Part of a Solution

11 Jun, 2024

The thing that I dislike most about our current zeitgeist of AI is how much data laundering happens. I think a neat (and hopefully possible) solution would be the following:

All statistical models (aka AI) over a certain size (to be determined) MUST be open sourced.
Open sourced in this sense means: a. The code to create the models (and all dependent code) MUST be open source. b. The training data used to create the model MUST be hosted by the model creators. c. Any randomization used in the training of a model MUST use a seed and that seed be published.
To solve the business issue of open source, more stringent IP protection must be introduced such that: a. Competitors cannot copy a novel method of training data that's been protected (IP protection of the training code). b. Competitors cannot copy training corpus that's composed of copyrighted material (IP protection of the training data). For instance, if Disney trained a model on its corpus of IP, DreamWorks could not use that same training data without IP infringement.

This achieves a few goals:

We gain transparency on what data is used to generate the models. a. A nice secondary effect is by forcing model generating companies to also host the training corpus, any legitimate copyright complaint against the hosted corpus would have a domino effect to cause the model to be taken down as well. b. Any personal data that was used could be similarly revoked via legal action such as CCPA.
The models can be retrained to verify their weights match the training corpus. a.

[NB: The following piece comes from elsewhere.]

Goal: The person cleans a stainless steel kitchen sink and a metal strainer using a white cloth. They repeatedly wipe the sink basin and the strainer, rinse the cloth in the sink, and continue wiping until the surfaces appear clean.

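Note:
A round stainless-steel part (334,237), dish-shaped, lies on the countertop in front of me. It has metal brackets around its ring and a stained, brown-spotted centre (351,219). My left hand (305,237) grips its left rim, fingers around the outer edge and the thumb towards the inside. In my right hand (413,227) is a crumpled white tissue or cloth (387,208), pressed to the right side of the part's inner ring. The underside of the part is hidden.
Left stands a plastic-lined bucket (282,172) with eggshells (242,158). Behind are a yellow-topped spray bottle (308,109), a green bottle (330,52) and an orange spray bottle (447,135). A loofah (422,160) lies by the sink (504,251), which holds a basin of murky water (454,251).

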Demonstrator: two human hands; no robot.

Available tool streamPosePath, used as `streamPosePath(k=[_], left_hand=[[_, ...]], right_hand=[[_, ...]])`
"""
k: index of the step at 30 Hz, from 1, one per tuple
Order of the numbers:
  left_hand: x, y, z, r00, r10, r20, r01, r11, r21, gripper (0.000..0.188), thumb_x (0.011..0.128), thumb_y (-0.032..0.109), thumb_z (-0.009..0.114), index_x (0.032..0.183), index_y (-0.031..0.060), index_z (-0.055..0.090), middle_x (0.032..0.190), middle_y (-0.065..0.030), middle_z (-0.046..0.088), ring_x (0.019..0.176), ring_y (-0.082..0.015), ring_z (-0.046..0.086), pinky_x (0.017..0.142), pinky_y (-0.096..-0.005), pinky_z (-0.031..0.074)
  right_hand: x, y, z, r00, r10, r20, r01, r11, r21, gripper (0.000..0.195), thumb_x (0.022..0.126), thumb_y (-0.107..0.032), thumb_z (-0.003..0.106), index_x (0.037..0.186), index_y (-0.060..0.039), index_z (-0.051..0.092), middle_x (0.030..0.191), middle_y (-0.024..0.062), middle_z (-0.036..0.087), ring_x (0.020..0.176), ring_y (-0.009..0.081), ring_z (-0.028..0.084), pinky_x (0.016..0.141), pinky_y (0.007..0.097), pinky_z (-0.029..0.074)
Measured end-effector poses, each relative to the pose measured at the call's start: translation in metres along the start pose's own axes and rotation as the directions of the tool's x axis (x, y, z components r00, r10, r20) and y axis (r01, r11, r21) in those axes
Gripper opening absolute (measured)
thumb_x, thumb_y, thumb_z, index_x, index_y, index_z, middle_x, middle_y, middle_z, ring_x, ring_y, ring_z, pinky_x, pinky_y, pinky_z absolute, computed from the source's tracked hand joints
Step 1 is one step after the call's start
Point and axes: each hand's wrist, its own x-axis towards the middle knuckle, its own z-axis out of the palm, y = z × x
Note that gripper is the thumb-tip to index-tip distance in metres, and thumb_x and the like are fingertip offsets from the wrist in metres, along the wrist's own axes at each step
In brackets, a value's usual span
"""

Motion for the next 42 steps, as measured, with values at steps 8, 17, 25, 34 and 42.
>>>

Most people won't be able to retrain using the same inputs at home, but competing corporations, governments, and special interest groups like the EFF can do so on a regular basis to confirm that the aforementioned transparency is not falsified.
Companies still have financial incentive to create better ways to train models and curate better training data.

There's an existing legal framework in place that works in similar ways to achieve similar goals: the patent system. It's horrendously outdated and has loopholes that often allow it to cause more harm than it protects against. However, when faced with the alternative of rampant AI-nonsense-machines, we need some kind of legal framework to disincentivize a large portion of harm that the current set of AI tools can cause.